Runtime error with multiple workers: Couldn't open shared event


(David Berscheid) #1

HI pytorch community,

when I try to do data loading with multiple workers pytorch gives me a runtime error, with the following error message:

File “analysis.py”, line 287, in main
val_pk, threshold = validate(model, args, j, dev_dl, logger)
File “analysis.py”, line 140, in validate
for i, (data, target, paths) in enumerate(dataset):
File “C:\Users…\Python36\site-packages\torch\utils\data\dataloader.py”, line 330, in __next__idx, batch =self._get_batch()
File “C:\Users…\Python36\site-packages\torch\utils\data\dataloader.py”, line 309, in _get_batch return self.data_queue.get()
File “C:\Users…\Local\Continuum\anaconda3\envs\Mastearbeit2.0\lib\multiprocessing\queues.
py”, line 337, in get
return _ForkingPickler.loads(res)
File "C:\Users…\AppData\Roaming\Python\Python36\site-packages\torch\multiprocessing\reductions.py
", line 167, in rebuild_storage_filename
storage = cls._new_shared_filename(manager, handle, size)
RuntimeError: Couldn’t open shared event: <torch_9400_1872001324_event>, error code: <2>

Does anyone have experiences with this error?
Am I missing something in my code or is the problem rather on the hardware side?

Thanks in advance!


#2

Here is a similar issue.
Could you have a look at it and see, if the suggestions help you out?


#3

For future reference, this error can pop up if you have an exception in your dataset implementation.
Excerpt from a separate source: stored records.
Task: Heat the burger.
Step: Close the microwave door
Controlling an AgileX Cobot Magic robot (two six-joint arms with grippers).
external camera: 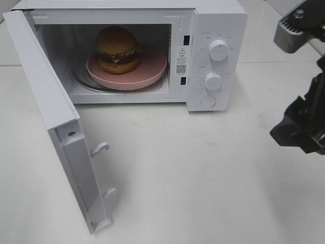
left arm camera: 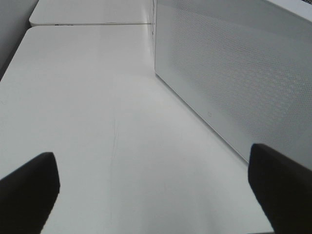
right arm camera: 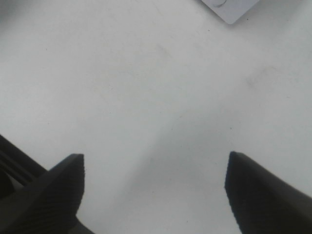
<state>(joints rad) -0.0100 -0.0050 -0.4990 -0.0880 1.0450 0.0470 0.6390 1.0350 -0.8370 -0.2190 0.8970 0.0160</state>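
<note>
The burger sits on a round pink plate inside the white microwave, whose door stands wide open toward the front left. My left gripper is open and empty, low over the table beside the outer face of the door; it is out of the exterior high view. My right gripper is open and empty above bare table to the right of the microwave. The right arm shows at the right edge of the exterior high view.
The microwave's panel has two knobs and a round button. The door's latch hooks stick out from its inner edge. A white corner of the microwave shows in the right wrist view. The white table lies in front.
</note>
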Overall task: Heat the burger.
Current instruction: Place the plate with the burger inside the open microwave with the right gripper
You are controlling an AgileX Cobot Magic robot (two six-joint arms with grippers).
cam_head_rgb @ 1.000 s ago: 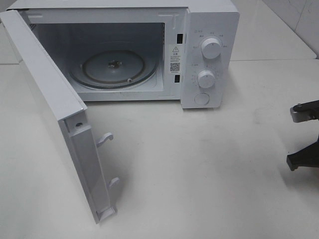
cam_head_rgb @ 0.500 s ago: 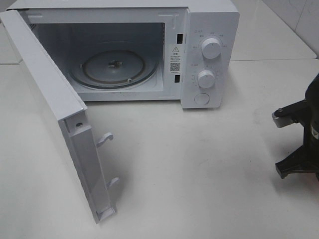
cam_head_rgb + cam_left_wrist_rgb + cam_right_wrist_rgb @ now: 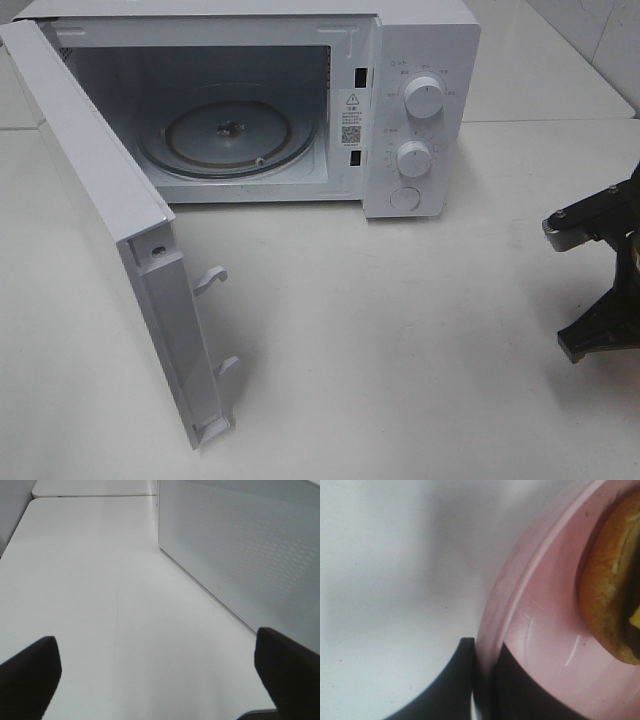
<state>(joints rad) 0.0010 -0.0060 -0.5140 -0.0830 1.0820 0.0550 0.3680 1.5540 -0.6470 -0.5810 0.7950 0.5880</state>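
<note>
The burger (image 3: 612,595) shows only as a golden-brown bun edge, sitting on a pink plate (image 3: 545,630) in the right wrist view. My right gripper (image 3: 482,660) is shut on the plate's rim, one dark finger (image 3: 455,685) outside it and one under the plate. In the high view only the gripper's black body (image 3: 600,225) shows at the right edge; the burger and plate are out of that view. My left gripper (image 3: 155,675) is open and empty over the table beside the microwave's door (image 3: 240,555).
A white microwave (image 3: 420,110) stands at the back, with its door (image 3: 110,220) swung wide open to the front left. Its glass turntable (image 3: 228,135) is bare. The white table (image 3: 400,330) lies in front of it.
My right gripper's body has come further in from the right edge, moving left, and has tilted. The microwave and its door have not moved.
</note>
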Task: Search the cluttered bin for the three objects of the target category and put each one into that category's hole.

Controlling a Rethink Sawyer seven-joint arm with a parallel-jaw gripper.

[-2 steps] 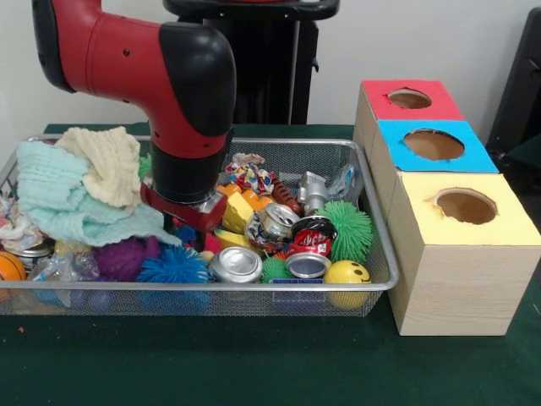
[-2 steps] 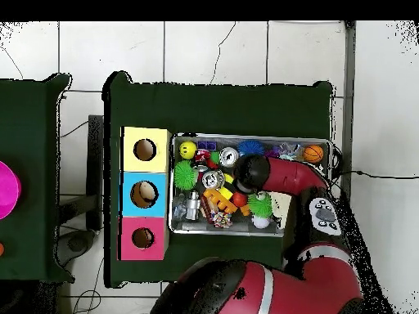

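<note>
A wire-mesh bin (image 1: 372,211) on the green counter (image 1: 254,364) is heaped with clutter: crushed metal cans (image 1: 235,264), spiky rubber balls (image 1: 349,228), a smooth yellow smiley ball (image 1: 347,272), yellow blocks (image 1: 238,211) and soft knitted cloths (image 1: 63,190) piled at one end. The red and black arm (image 1: 182,101) reaches down into the bin's middle; its gripper is buried among the objects, so whether it is open or closed cannot be told. Beside the bin stand three wooden boxes (image 1: 448,271) with round holes, topped yellow, blue and red.
</note>
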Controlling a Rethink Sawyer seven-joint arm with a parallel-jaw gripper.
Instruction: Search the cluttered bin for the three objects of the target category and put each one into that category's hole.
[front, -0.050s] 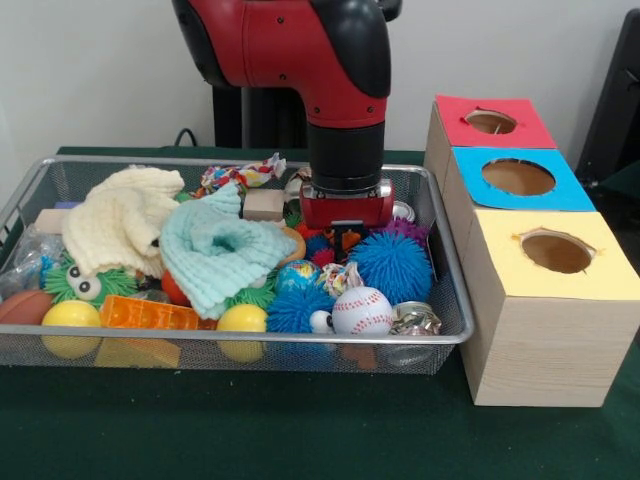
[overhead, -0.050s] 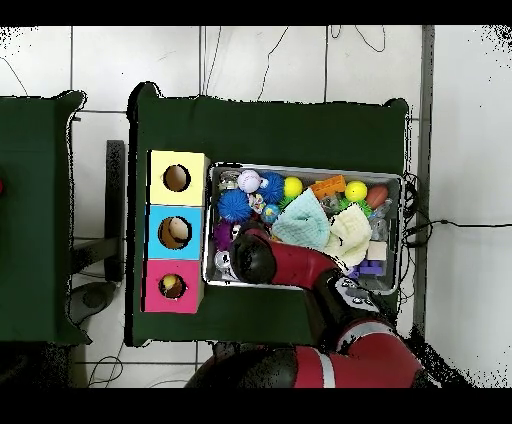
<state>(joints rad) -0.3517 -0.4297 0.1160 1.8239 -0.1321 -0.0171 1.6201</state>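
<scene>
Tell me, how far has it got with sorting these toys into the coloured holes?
Some sorting looks done: from overhead, the blue hole and red hole each show something inside, while the yellow hole looks empty. Right now the end effector is lowered into the bin among the toys near the blue spiky ball; whether it holds anything is hidden. The bin is still full of clutter.

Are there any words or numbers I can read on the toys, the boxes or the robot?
No, nothing reads as a word or number.
Candy wrappers at the bin's back: printed colours only, too blurred to read.
Baseball: red stitching, no letters.
Red, blue and yellow box tops: plain, only holes.
Gripper: no readable label.
</scene>
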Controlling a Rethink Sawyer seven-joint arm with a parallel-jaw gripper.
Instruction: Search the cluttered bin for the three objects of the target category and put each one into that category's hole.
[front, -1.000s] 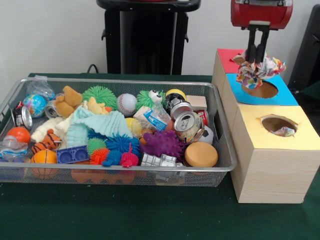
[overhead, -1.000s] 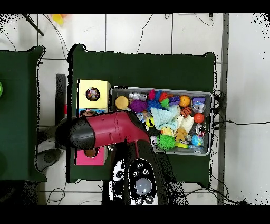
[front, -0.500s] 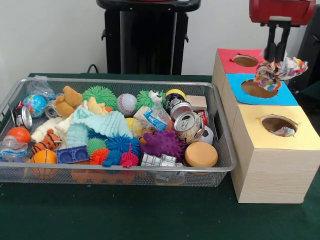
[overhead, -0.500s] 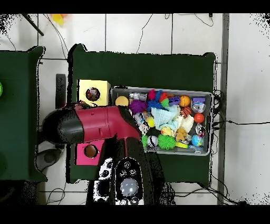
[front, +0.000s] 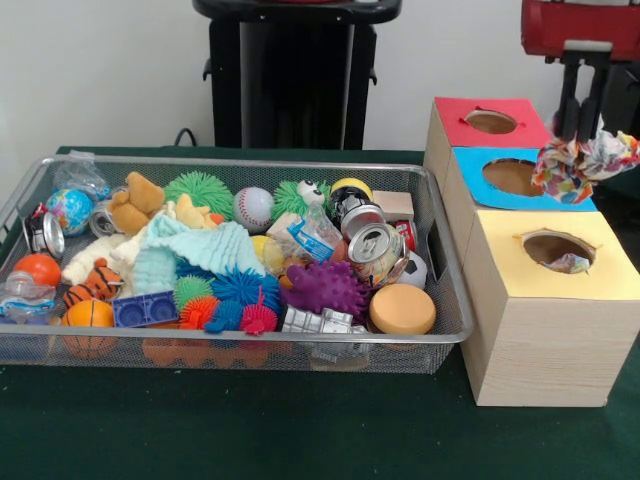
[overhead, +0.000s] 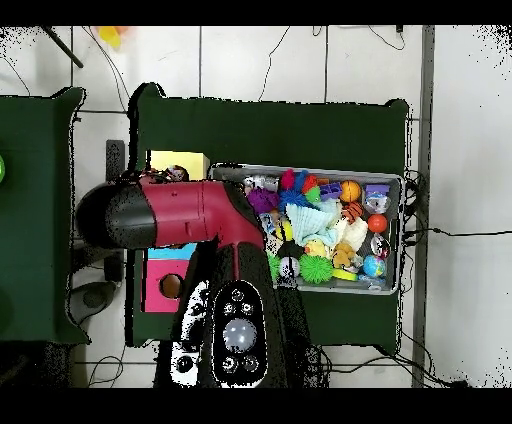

Instead of printing the exception stack trace, windows version will print this garbage instead.

Minimal example:

import torch
import torch.utils.data

class Dataset(torch.utils.data.Dataset):
    def __init__(self):
        super(Dataset, self).__init__()

    def __len__(self):
        return 92408

    def __getitem__(self, item):
        if item == 27003:
            raise Exception(':-)')
        return torch.rand((3, 16, 16))

def crash_test():
    d = Dataset()
    test_loader = torch.utils.data.DataLoader(d, 16, shuffle=False, num_workers=4, drop_last=False)
    batches = []
    for i, batch in enumerate(test_loader):
        # run batch through net..
        generated = batch
        batches.append(batch)
            
if __name__ == "__main__":
    crash_test()